**Collected data**
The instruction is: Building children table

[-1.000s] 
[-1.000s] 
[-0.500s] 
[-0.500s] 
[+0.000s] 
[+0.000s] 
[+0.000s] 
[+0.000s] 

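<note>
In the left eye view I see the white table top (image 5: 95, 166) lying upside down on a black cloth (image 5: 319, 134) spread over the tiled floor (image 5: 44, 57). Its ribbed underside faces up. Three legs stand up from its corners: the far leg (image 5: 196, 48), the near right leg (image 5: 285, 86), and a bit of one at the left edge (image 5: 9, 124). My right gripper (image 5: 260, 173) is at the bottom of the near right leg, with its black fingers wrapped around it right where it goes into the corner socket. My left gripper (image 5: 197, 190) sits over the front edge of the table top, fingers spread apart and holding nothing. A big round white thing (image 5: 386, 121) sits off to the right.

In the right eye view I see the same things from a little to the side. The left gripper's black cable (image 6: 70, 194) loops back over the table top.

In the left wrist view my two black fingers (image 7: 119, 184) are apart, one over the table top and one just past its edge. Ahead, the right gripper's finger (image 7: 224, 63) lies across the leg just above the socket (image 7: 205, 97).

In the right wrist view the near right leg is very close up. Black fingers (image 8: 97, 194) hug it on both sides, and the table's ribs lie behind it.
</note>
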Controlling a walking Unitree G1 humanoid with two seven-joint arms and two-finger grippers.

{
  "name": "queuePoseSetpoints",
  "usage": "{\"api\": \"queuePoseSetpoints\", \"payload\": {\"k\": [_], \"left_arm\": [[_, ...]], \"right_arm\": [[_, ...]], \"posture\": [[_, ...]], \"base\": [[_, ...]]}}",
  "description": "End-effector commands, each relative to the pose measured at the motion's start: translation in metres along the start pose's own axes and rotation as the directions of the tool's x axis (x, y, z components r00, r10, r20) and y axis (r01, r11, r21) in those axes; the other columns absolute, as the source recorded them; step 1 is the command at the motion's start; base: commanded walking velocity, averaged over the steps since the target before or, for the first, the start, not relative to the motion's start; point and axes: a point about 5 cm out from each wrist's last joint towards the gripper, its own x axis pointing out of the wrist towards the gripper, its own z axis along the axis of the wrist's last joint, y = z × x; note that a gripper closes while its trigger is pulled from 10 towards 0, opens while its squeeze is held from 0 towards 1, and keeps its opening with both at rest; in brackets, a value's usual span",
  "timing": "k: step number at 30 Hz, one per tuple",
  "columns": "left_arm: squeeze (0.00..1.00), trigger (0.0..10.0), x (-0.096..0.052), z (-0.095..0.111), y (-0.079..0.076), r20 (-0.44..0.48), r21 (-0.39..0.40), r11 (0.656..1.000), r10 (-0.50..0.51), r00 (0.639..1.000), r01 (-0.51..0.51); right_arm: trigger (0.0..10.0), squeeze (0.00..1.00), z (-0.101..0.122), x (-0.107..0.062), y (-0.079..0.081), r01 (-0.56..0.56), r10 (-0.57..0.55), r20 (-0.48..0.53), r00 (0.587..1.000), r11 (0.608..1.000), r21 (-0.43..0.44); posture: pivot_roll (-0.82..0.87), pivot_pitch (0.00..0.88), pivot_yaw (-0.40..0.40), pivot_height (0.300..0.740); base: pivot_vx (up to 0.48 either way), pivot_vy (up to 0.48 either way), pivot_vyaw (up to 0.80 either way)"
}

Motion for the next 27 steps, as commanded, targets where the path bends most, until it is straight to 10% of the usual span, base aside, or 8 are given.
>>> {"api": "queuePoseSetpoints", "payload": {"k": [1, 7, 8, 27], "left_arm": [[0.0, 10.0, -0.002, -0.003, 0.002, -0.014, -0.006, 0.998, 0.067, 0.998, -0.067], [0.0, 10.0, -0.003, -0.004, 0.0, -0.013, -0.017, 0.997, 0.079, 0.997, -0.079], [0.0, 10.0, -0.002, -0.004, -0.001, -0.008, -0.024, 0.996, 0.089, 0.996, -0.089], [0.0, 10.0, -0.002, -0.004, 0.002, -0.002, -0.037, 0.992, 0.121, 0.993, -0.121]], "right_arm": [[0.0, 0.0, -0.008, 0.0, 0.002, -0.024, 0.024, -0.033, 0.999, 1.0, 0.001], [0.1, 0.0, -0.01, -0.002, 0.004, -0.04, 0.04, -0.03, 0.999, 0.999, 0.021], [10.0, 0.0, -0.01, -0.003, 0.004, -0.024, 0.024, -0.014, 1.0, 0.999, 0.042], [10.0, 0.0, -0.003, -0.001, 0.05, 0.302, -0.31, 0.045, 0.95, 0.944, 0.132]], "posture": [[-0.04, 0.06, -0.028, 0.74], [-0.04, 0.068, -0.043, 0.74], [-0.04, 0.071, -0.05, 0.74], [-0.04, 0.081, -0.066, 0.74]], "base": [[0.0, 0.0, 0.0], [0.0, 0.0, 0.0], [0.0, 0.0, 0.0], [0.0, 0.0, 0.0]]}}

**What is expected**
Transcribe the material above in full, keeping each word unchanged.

**Result of the task**
The instruction is: Building children table

[-1.000s] 
[-1.000s] 
[-0.500s] 
[-0.500s] 
[+0.000s] 
[+0.000s] 
[+0.000s] 
[+0.000s] 

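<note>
In the left eye view I see the white table top (image 5: 95, 166) lying upside down on a black cloth (image 5: 319, 134) spread over the tiled floor (image 5: 44, 57). Its ribbed underside faces up. Three legs stand up from its corners: the far leg (image 5: 196, 48), the near right leg (image 5: 285, 86), and a bit of one at the left edge (image 5: 9, 124). My right gripper (image 5: 260, 173) is at the bottom of the near right leg, with its black fingers wrapped around it right where it goes into the corner socket. My left gripper (image 5: 197, 190) sits over the front edge of the table top, fingers spread apart and holding nothing. A big round white thing (image 5: 386, 121) sits off to the right.

In the right eye view I see the same things from a little to the side. The left gripper's black cable (image 6: 70, 194) loops back over the table top.

In the left wrist view my two black fingers (image 7: 119, 184) are apart, one over the table top and one just past its edge. Ahead, the right gripper's finger (image 7: 224, 63) lies across the leg just above the socket (image 7: 205, 97).

In the right wrist view the near right leg is very close up. Black fingers (image 8: 97, 194) hug it on both sides, and the table's ribs lie behind it.
</note>
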Controlling a walking Unitree G1 humanoid with two seven-joint arms and two-finger grippers.

{
  "name": "queuePoseSetpoints",
  "usage": "{\"api\": \"queuePoseSetpoints\", \"payload\": {\"k\": [_], \"left_arm\": [[_, ...]], \"right_arm\": [[_, ...]], \"posture\": [[_, ...]], \"base\": [[_, ...]]}}",
  "description": "End-effector commands, each relative to the pose measured at the motion's start: translation in metres along the start pose's own axes and rotation as the directions of the tool's x axis (x, y, z components r00, r10, r20) and y axis (r01, r11, r21) in those axes; the other columns absolute, as the source recorded them; step 1 is the command at the motion's start; base: commanded walking velocity, averaged over the steps since the target before or, for the first, the start, not relative to the motion's start; point and axes: a point about 5 cm out from each wrist's last joint towards the gripper, its own x axis pointing out of the wrist towards the gripper, its own z axis along the axis of the wrist's last joint, y = z × x; note that a gripper closes while its trigger is pulled from 10 towards 0, opens while its squeeze is held from 0 towards 1, and keeps its opening with both at rest; in brackets, a value's usual span",
  "timing": "k: step number at 30 Hz, one per tuple",
  "columns": "left_arm: squeeze (0.00..1.00), trigger (0.0..10.0), x (-0.096..0.052), z (-0.095..0.111), y (-0.079..0.076), r20 (-0.44..0.48), r21 (-0.39..0.40), r11 (0.656..1.000), r10 (-0.50..0.51), r00 (0.639..1.000), r01 (-0.51..0.51); right_arm: trigger (0.0..10.0), squeeze (0.00..1.00), z (-0.101..0.122), x (-0.107..0.062), y (-0.079..0.081), r01 (-0.56..0.56), r10 (-0.57..0.55), r20 (-0.48..0.53), r00 (0.587..1.000), r11 (0.608..1.000), r21 (-0.43..0.44); posture: pivot_roll (-0.82..0.87), pivot_pitch (0.00..0.88), pivot_yaw (-0.40..0.40), pivot_height (0.300..0.740); base: pivot_vx (up to 0.48 either way), pivot_vy (up to 0.48 either way), pivot_vyaw (up to 0.80 either way)"
}

Motion for the next 27 steps, as commanded, targets where the path bends most, until it is straight to 10% of the usual span, base aside, or 8 are given.
>>> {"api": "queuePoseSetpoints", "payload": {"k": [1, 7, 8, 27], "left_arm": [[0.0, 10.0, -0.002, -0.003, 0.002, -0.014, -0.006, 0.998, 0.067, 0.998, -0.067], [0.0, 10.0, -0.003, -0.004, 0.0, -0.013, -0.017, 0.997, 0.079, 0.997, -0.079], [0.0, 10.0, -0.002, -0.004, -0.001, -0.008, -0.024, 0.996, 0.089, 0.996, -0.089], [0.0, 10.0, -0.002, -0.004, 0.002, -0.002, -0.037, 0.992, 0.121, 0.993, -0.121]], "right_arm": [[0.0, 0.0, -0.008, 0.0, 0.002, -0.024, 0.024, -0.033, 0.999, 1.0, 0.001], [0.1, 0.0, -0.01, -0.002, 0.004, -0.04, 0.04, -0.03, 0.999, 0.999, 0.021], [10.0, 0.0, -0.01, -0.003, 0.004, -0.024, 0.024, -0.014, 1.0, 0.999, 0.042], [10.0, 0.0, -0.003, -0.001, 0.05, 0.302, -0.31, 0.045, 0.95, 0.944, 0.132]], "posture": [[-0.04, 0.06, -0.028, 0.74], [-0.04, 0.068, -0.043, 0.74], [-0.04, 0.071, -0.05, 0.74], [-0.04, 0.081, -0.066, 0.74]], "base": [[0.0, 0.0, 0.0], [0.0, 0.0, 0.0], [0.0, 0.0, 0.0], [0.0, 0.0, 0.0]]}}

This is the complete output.